United States District Court, Central District of California
Nov 23, 2021
2:20-mc-00323-DMG (GJSx) (C.D. Cal. Nov. 23, 2021)

Opinion

2:20-mc-00323-DMG (GJSx)

11-23-2021

CAITLIN McLEAN, Petitioner, v. UNITED STATES OF AMERICA, Respondent.


ORDER DISMISSING ACTION WITHOUT PREJUDICE

DOLLY M. GEE, UNITED STATES DISTRICT JUDGE

On November 30, 2020, Petitioner filed a petition seeking to quash a summons issued by the Internal Revenue Service (“IRS”) and directed to a third party bank [Dkt. 1, “Petition”]. On December 21, 2020, Petitioner filed an amendment to the Petition [Dkt. 3]. The amendment to the Petition indicated that the original summons had been withdrawn and that a second summons had issued. Both the original Petition and its amendment contained a proof of service indicating that the documents had been mailed to the IRS Officer who issued the summons, the United States Attorney in Washington D.C., and the United States Attorney in the Central District of California.

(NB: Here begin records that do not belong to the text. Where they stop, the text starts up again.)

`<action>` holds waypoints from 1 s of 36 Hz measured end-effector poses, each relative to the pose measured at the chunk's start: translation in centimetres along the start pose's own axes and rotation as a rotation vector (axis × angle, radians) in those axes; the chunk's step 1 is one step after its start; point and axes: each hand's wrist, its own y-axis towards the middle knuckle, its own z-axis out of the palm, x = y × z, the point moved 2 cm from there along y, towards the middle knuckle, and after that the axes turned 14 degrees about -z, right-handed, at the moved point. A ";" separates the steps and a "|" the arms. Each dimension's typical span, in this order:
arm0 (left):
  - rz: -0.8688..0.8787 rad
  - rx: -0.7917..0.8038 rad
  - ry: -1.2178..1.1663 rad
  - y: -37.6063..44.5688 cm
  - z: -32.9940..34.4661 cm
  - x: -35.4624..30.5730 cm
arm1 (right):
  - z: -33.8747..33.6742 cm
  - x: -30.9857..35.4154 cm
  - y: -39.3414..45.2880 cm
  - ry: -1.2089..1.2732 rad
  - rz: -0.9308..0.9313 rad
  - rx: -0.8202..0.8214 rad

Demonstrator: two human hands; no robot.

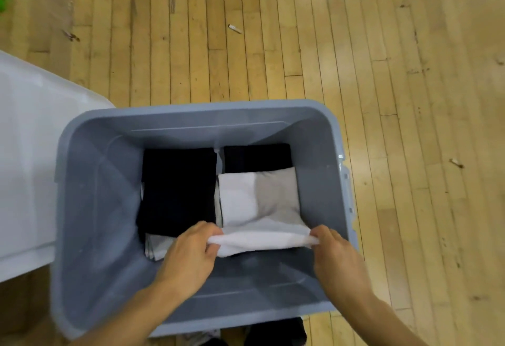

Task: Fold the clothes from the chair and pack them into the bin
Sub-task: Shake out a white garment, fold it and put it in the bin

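Observation:
A grey plastic bin (90, 209) stands on the wooden floor below me. Inside it lie a folded black garment (177, 190) on the left, another black one (257, 157) at the back right, and a folded white and grey garment (259, 198) on the right. My left hand (188, 255) pinches the near left corner of the white and grey garment. My right hand (336, 255) pinches its near right corner. Both hands are inside the bin, at its near side. A light folded piece (155, 247) peeks out under the black garment.
A white cloth-covered table (27, 154) edge sits to the left of the bin. Wooden floor (382, 72) surrounds the bin, with small bits of debris (234, 28) on it. Dark shoes show below the bin's near rim.

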 end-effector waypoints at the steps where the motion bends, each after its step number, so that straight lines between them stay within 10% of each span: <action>1: -0.006 0.007 0.004 -0.3 -0.3 -0.2 | -0.5 0.2 -0.2 -0.006 0.004 -0.004; 20: -0.162 -0.325 -0.054 22.4 2.7 -1.4 | 4.5 -2.0 23.3 0.229 0.121 -0.346; 31: -0.207 -0.429 -0.082 24.5 5.5 -0.9 | 5.7 -2.3 26.6 0.040 0.225 -0.240; 36: 0.304 -0.504 0.320 21.8 8.2 -0.9 | 10.0 -1.3 23.7 -0.113 -0.214 -0.277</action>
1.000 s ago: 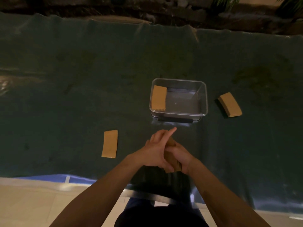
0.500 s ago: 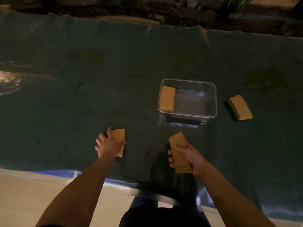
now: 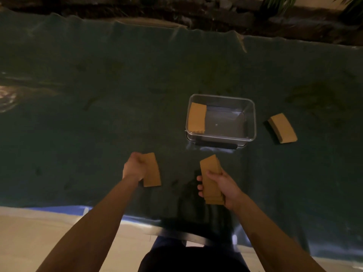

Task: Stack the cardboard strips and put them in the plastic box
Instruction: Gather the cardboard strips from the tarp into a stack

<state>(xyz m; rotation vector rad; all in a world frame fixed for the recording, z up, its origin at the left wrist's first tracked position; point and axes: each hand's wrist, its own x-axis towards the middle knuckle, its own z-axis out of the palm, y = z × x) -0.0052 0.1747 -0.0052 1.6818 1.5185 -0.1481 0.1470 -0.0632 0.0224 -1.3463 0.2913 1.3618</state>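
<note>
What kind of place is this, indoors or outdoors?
Probably outdoors at night, perhaps a garden or patio: a dark green cloth spread as a work surface, rough dark stones along its far edge, and green plant leaves at the top right.

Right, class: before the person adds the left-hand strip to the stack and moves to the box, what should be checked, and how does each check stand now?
1. Left hand has the single strip: ok, fingers closed on its left edge.
2. Right hand holds the stack: ok, but its near ends look slightly fanned.
3. Single strip clear of the cloth: cannot tell.
4. Box open with room: ok, no lid, one pile at its left side, the rest bare.
5. Nothing left behind: not ok, another pile lies right of the box.
</note>
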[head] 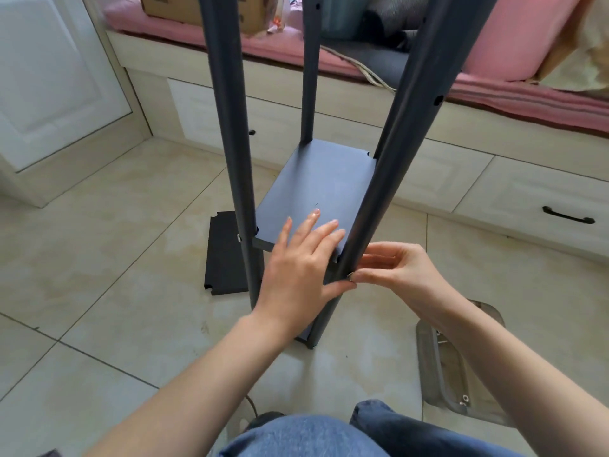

On December 29, 2020, Hon. Gail J. Standish, United States Magistrate Judge, issued an Order advising Petitioner that neither document had been served on Respondent in compliance with Rule 4(i) of the Federal Rules of Civil Procedure [Dkt. 4, “December Order”]. The December Order advised Petitioner why service of process had not been effected properly and directed her to accomplish service of process and to set a hearing on the amended Petition for a date not less than 28 days after service of the Petition as amended. In addition, the December Order directed Petitioner to file a notice with the Court within 21 days of service of process. The December Order cautioned Petitioner that failure to file such a notice “will result in this action being dismissed for failure to obey a court order.”

The period for service of process in this case expired on March 2, 2021. See Fed. R. Civ. P. 4(m). It is now nearly a year since the December Order issued, and Petitioner has not filed anything with the Court, nor has she requested additional time to do so. There is no evidence that Petitioner has attempted to comply with the December Order by effecting proper service of process, nor has she set the hearing required by the Order. The Court, therefore, assumes that Petitioner no longer wishes to pursue this case.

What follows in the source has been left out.